You’ll need a video connection, pens, paper, and someone with an original copy of the game to play this one.

 

 

 

 

The Mind

The Mind is an exercise in psychic connections, statistics, or plain old luck, depending on your worldview. Two to four players work together to play numbered cards in order, without any verbal or nonverbal communication. 

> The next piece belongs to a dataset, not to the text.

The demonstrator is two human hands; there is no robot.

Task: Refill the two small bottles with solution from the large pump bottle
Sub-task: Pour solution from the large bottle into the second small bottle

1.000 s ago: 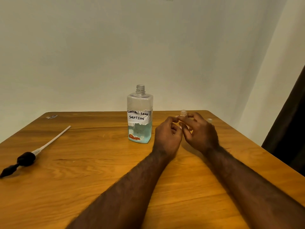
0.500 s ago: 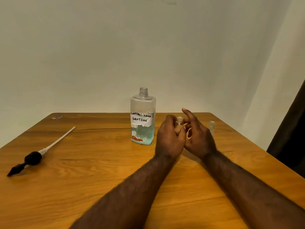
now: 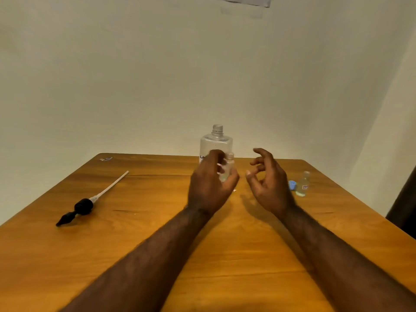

The Mind can be played through a video link if all sides have a copy of the game handy. Say two households are playing - one side will play with only even numbers, while the other gets odd numbers. Sure that makes the game ever so slightly easier, but with 100 cards in play you’re still facing quite the challenge.

 

 

 

 

Roleplaying games

We’d be remiss if we didn’t include roleplaying games in this list. Though they’ve acquired a lot of bells and whistles (and fancy dice and miniatures and…) in recent years, RPGs are storytelling games at their cores - perfect for online play.

 

Dungeons & Dragons

D&D is, of course, the most prominent of the roleplaying games - and with good reason. It’s easy to get into, forgiving for beginners, and there are lots of supporting materials out there for a budding player or dungeon master. 

If you’ve never played, we recommend snagging a copy of the Starter Set or Essentials Kit - both include excerpts from the game’s core rulebooks, a prewritten adventure, pre-built characters, and other goodies. The Starter Set is geared more towards true beginners, while the Essentials Kit is slightly more advanced.

But of course the absolute best way to learn is by playing! We’re taking our normal in-store D&D events online for Covid-19, using Discord to host interactive games led by our staff dungeon masters. That means you can play from home and experience the thrill of Dungeons & Dragons from the comfort of your finest adventuring PJs!